What you should do: For the records below, print the lines from the line with "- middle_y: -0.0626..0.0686" through the line with "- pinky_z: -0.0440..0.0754" exactly as written; include both end lines and exclude the rest.

Segment Start: Data extract

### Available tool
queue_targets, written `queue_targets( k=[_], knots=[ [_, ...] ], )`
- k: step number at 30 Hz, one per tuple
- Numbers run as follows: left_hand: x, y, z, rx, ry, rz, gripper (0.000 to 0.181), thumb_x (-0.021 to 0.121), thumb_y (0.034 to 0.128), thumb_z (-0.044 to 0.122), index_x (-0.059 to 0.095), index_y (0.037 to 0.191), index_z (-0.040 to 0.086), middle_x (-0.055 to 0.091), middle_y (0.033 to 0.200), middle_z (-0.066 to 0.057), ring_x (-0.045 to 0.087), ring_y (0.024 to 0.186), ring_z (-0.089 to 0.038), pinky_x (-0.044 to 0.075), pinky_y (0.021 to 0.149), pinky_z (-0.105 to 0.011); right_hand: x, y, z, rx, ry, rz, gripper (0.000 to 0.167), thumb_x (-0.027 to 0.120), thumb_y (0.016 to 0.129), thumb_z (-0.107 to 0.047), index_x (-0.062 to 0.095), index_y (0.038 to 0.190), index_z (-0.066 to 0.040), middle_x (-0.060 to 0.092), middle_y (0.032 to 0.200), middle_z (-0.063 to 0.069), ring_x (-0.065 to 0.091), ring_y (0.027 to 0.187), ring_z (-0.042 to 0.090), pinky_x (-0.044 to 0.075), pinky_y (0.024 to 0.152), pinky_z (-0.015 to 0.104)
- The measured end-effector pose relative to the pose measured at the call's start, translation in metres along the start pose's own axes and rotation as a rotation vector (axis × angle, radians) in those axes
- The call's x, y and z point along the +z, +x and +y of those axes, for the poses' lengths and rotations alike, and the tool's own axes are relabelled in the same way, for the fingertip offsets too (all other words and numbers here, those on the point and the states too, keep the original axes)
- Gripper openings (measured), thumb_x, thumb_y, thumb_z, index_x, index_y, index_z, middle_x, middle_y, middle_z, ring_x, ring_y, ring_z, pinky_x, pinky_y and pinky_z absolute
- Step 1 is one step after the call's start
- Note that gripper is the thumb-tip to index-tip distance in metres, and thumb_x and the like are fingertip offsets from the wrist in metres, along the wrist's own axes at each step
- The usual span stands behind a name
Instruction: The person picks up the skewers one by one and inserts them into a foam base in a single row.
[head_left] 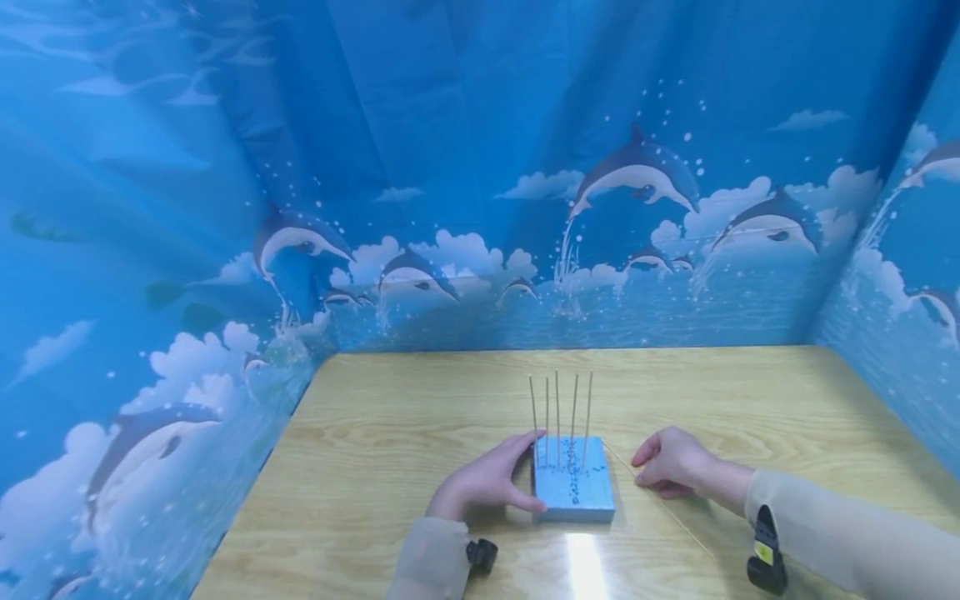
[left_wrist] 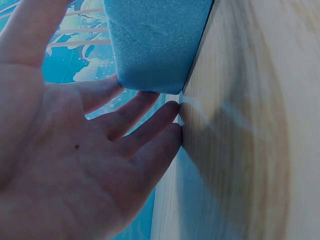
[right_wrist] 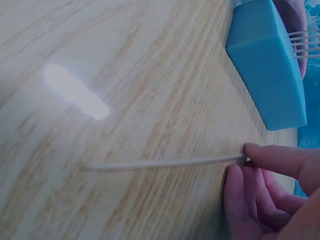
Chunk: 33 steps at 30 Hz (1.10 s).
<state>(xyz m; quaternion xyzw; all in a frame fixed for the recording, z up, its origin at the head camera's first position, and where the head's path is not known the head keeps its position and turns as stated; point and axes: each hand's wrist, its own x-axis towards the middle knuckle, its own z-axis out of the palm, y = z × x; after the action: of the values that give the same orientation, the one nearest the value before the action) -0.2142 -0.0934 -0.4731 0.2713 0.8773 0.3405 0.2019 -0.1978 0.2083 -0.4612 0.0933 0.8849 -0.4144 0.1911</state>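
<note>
A blue foam block (head_left: 596, 502) lies on the table, with several thin wooden sticks (head_left: 557, 408) standing upright in its top. My left hand (head_left: 483, 482) holds the block at its left side, thumb by the near corner and index finger by the far one. In the left wrist view the fingers (left_wrist: 142, 107) reach behind the block (left_wrist: 155, 45). To the right of the block, my right hand (head_left: 675, 462) pinches another thin stick (head_left: 686, 527) between thumb and fingers. That stick (right_wrist: 165, 163) slants low over the table in the right wrist view, its far part hidden by the hand.
The wooden table (head_left: 397, 400) is bounded behind and at both sides by a blue curtain (head_left: 450, 167) printed with dolphins and clouds. A bright reflection lies on the tabletop in front of the block. Black wrist cameras (head_left: 767, 562) sit at both sleeves.
</note>
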Motion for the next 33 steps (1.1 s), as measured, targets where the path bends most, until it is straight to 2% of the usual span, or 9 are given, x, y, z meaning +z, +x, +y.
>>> queue_targets(
  k=[8, 16, 22, 27, 30, 33],
  knots=[
    [0.001, 0.0, 0.0, -0.01, 0.008, 0.008, 0.114, 0.088, 0.0678, 0.038, 0.022, 0.158, 0.021, 0.03, 0.162, -0.005, 0.031, 0.148, -0.026, 0.028, 0.122, -0.051, 0.001, 0.0, 0.001, -0.031, -0.006, -0.005, 0.024, 0.075, 0.07, 0.005, 0.068, 0.093, 0.0, 0.061, 0.068, 0.005, 0.057, 0.056, 0.013, 0.056, 0.05, 0.026],
    [-0.001, 0.0, 0.001, -0.001, 0.003, 0.0, 0.113, 0.088, 0.069, 0.039, 0.022, 0.159, 0.021, 0.029, 0.162, -0.005, 0.03, 0.149, -0.027, 0.028, 0.122, -0.051, -0.01, 0.003, 0.006, 0.016, 0.074, -0.058, 0.027, 0.073, 0.073, 0.002, 0.07, 0.1, 0.002, 0.059, 0.063, 0.001, 0.056, 0.055, 0.009, 0.056, 0.051, 0.024],
    [-0.001, 0.0, 0.002, -0.002, 0.001, 0.0, 0.112, 0.088, 0.0693, 0.038, 0.022, 0.159, 0.021, 0.029, 0.163, -0.005, 0.03, 0.149, -0.026, 0.027, 0.122, -0.05, -0.024, 0.003, 0.004, 0.032, 0.17, -0.084, 0.039, 0.07, 0.076, 0.0, 0.066, 0.115, 0.007, 0.06, 0.068, -0.001, 0.06, 0.058, 0.01, 0.058, 0.054, 0.026],
    [-0.001, 0.0, 0.002, -0.003, 0.006, 0.004, 0.112, 0.088, 0.069, 0.038, 0.022, 0.158, 0.021, 0.029, 0.163, -0.005, 0.03, 0.149, -0.026, 0.027, 0.122, -0.05, -0.039, 0.006, -0.003, 0.011, 0.217, -0.104, 0.047, 0.069, 0.082, -0.003, 0.061, 0.127, 0.007, 0.055, 0.061, -0.004, 0.057, 0.058, 0.008, 0.059, 0.058, 0.028],
    [-0.001, -0.001, 0.002, 0.0, 0.009, 0.006, 0.112, 0.088, 0.0689, 0.038, 0.022, 0.158, 0.021, 0.029, 0.163, -0.005, 0.03, 0.149, -0.026, 0.027, 0.122, -0.05, -0.05, 0.006, -0.008, -0.005, 0.258, -0.119, 0.048, 0.069, 0.086, -0.005, 0.058, 0.131, 0.006, 0.064, 0.07, -0.002, 0.063, 0.067, 0.01, 0.062, 0.064, 0.031],
    [-0.001, -0.001, 0.002, 0.004, 0.014, 0.009, 0.112, 0.088, 0.0687, 0.039, 0.023, 0.158, 0.02, 0.03, 0.162, -0.005, 0.031, 0.148, -0.026, 0.028, 0.122, -0.05, -0.058, 0.004, -0.014, -0.037, 0.334, -0.138, 0.048, 0.068, 0.089, -0.005, 0.056, 0.134, 0.006, 0.072, 0.088, 0.003, 0.07, 0.078, 0.014, 0.064, 0.07, 0.033]
  ],
)
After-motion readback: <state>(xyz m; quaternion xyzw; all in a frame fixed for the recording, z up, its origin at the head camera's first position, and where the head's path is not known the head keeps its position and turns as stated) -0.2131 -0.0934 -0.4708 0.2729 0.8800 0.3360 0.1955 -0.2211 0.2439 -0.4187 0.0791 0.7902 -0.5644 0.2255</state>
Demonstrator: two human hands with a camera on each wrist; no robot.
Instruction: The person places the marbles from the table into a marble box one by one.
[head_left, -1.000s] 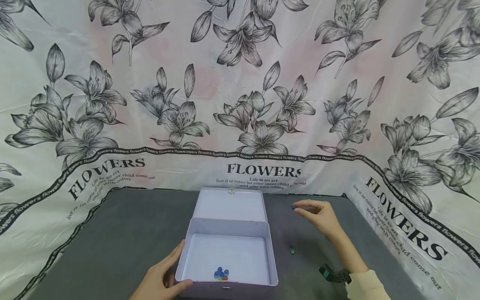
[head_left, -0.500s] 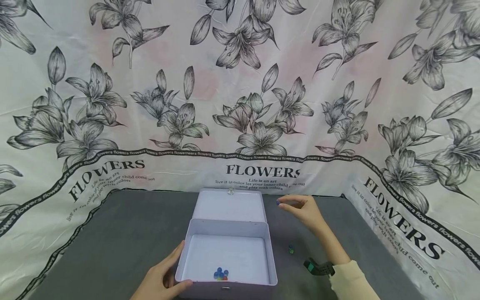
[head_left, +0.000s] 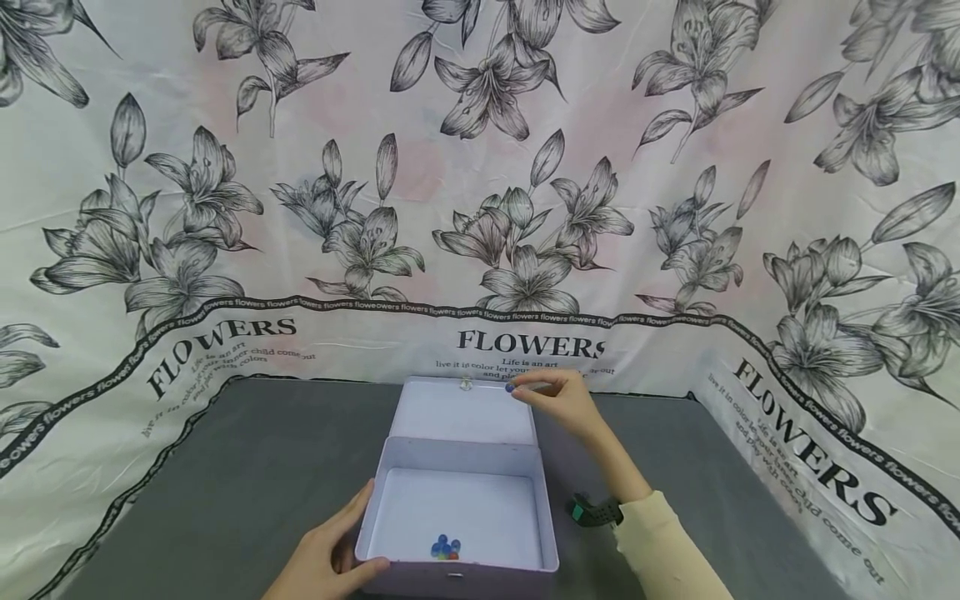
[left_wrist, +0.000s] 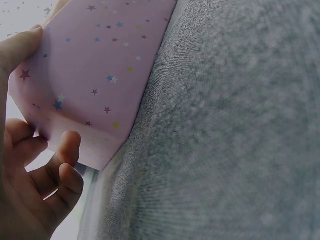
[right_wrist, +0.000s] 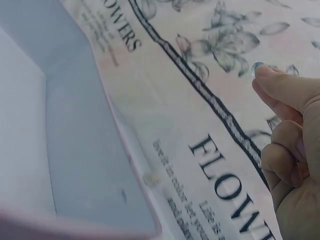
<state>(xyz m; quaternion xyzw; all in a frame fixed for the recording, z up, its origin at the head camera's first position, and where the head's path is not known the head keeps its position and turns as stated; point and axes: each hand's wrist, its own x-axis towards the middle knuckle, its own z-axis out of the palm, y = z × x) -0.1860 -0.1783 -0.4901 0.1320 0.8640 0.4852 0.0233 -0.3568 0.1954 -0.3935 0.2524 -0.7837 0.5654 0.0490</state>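
Note:
On the grey cloth stands a box (head_left: 459,504), white inside, its hinged lid (head_left: 465,412) laid back behind it. The left wrist view shows its pink outer side (left_wrist: 95,65) printed with small stars. My left hand (head_left: 326,546) grips the front left corner, thumb on the front rim and fingers along the left side. Several marbles (head_left: 446,547), mostly blue with some orange and yellow, lie inside by the front wall. Thumb and forefinger of my right hand (head_left: 562,400) pinch a blue marble (head_left: 510,387) above the lid's far right part; in the right wrist view only a sliver of that marble (right_wrist: 257,67) shows.
Grey cloth (head_left: 247,483) covers the table. A white flower-printed curtain (head_left: 480,208) rises behind and along both sides. A dark band with a green patch (head_left: 592,510) sits at the right wrist. The lid's clasp (head_left: 466,383) is at its far edge.
My right hand has moved left with the blue marble, from beside the box to over the lid. The small marbles on the cloth right of the box are now hidden. My left hand stays put.

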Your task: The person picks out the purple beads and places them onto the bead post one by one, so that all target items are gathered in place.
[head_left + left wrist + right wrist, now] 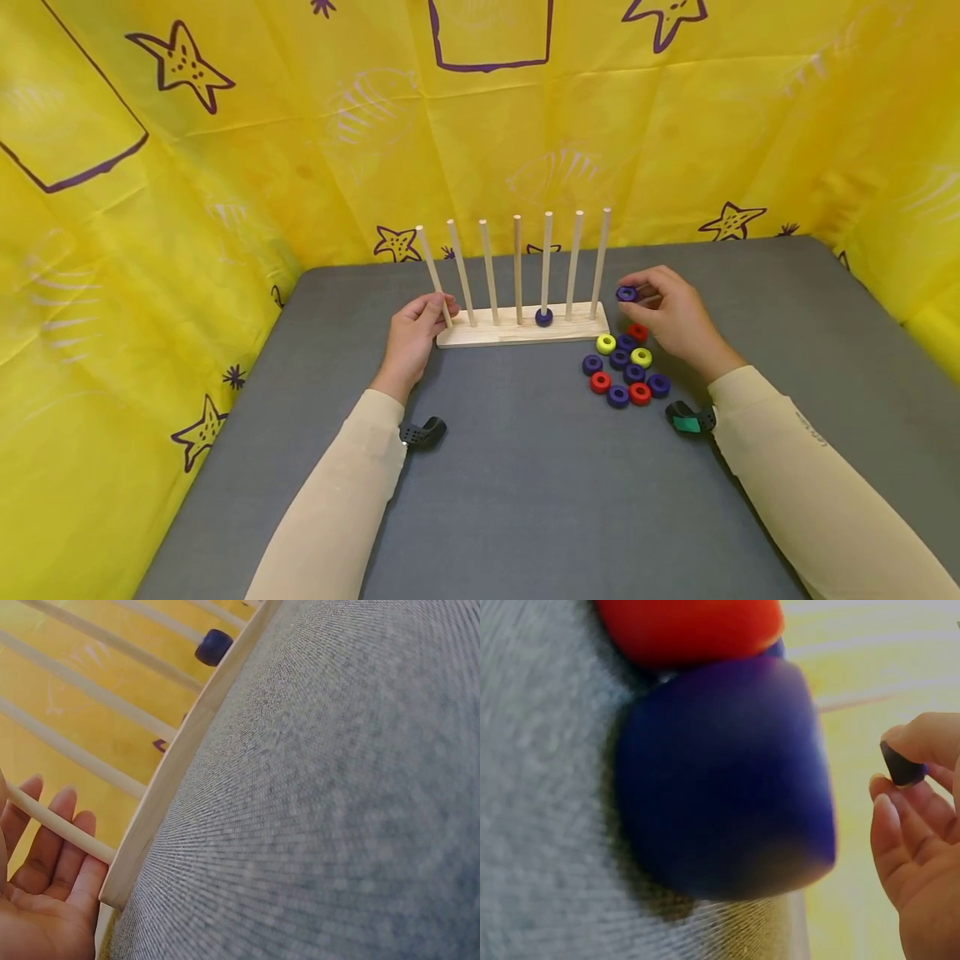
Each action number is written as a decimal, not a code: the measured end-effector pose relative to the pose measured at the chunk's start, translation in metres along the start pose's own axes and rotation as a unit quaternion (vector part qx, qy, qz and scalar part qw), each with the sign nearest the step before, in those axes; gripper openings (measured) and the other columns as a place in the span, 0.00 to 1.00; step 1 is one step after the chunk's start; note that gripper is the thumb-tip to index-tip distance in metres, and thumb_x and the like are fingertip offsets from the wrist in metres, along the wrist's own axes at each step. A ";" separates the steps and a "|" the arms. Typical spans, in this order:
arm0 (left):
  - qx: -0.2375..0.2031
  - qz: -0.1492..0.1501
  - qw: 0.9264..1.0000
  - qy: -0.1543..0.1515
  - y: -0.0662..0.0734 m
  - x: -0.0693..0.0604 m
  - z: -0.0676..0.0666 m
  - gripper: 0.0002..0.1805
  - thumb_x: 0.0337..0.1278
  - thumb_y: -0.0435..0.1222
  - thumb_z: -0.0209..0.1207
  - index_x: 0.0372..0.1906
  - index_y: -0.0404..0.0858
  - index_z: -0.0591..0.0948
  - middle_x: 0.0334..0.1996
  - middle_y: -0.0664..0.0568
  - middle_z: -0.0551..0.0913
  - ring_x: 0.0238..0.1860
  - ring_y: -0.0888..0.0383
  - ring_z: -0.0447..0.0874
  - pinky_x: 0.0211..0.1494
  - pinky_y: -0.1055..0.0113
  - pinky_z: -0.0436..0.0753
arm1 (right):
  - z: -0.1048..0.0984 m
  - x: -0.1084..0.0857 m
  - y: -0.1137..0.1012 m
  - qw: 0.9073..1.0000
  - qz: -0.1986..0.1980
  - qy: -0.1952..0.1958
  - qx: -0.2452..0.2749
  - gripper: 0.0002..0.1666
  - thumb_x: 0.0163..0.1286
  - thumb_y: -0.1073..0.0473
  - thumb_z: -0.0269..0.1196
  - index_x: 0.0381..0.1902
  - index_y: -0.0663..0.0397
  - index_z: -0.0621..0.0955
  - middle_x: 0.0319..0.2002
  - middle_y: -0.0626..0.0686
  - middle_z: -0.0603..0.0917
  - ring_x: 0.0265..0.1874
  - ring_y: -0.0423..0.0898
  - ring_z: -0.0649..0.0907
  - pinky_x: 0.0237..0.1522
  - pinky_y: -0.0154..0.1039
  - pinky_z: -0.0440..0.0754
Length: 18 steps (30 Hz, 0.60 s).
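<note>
A wooden rack [495,335] with several upright pegs stands at the middle of the table. My left hand [411,337] holds its leftmost peg [430,260] low down, between thumb and fingers; the left wrist view shows the fingers [54,836] behind that peg. One dark blue ring [543,320] sits at the foot of the third peg from the right. Right of the rack, my right hand [678,325] pinches another dark blue ring [627,294] above the table. In the right wrist view, thumb and fingertips grip this ring [904,766] by its edge.
Loose rings in blue, red [600,382] and yellow [606,344] lie in a cluster on the grey table [517,483], right of the rack and below my right hand. A yellow patterned cloth [465,133] hangs behind and at both sides.
</note>
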<state>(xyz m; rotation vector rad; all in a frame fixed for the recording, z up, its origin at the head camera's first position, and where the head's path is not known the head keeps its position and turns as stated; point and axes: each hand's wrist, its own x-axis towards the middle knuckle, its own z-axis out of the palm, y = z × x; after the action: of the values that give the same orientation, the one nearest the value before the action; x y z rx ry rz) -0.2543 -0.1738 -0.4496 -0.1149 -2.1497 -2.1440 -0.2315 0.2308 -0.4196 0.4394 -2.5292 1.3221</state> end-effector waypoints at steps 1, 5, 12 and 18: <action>0.000 0.000 1.000 0.000 0.000 0.000 -0.001 0.27 0.84 0.47 0.59 0.61 0.24 0.84 0.53 0.38 0.88 0.58 0.47 0.87 0.66 0.56 0.82 | 0.001 0.000 -0.001 1.000 -0.004 0.002 -0.001 0.16 0.74 0.69 0.73 0.57 0.65 0.85 0.52 0.60 0.80 0.46 0.55 0.84 0.46 0.22 0.77; 0.000 -0.001 1.000 -0.002 0.001 -0.001 -0.002 0.27 0.84 0.47 0.59 0.62 0.24 0.84 0.54 0.38 0.88 0.59 0.48 0.87 0.67 0.57 0.82 | 0.003 0.001 -0.003 1.000 -0.014 0.008 -0.011 0.15 0.74 0.68 0.73 0.56 0.63 0.86 0.50 0.58 0.81 0.44 0.52 0.83 0.45 0.27 0.77; 0.005 0.001 1.000 0.000 0.000 0.000 -0.001 0.29 0.83 0.48 0.60 0.62 0.23 0.83 0.52 0.38 0.88 0.57 0.48 0.88 0.65 0.57 0.83 | 0.003 0.000 -0.009 1.000 -0.019 0.015 -0.015 0.13 0.75 0.66 0.73 0.54 0.64 0.86 0.48 0.57 0.81 0.40 0.51 0.80 0.42 0.29 0.78; -0.002 0.000 1.000 -0.001 -0.001 0.000 -0.001 0.29 0.83 0.48 0.60 0.62 0.22 0.83 0.51 0.38 0.88 0.57 0.48 0.88 0.65 0.56 0.83 | 0.002 0.000 -0.017 0.999 -0.026 0.018 -0.014 0.13 0.73 0.67 0.74 0.53 0.63 0.87 0.47 0.57 0.83 0.38 0.50 0.80 0.41 0.28 0.77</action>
<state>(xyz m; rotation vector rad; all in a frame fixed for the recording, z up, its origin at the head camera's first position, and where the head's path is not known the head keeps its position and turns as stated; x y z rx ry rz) -0.2542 -0.1747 -0.4501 -0.1177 -2.1472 -2.1479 -0.2250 0.2198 -0.4078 0.4683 -2.4857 1.2620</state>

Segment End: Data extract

Task solution:
  - middle_y: -0.0626..0.0686
  - middle_z: -0.0603..0.0917
  - ring_x: 0.0265..0.1874
  - ring_y: -0.0423..0.0898
  - ring_z: -0.0649..0.0907
  - pinky_x: 0.0237..0.1522
  - pinky_y: -0.0154..0.1039
  - pinky_z: -0.0440..0.0754

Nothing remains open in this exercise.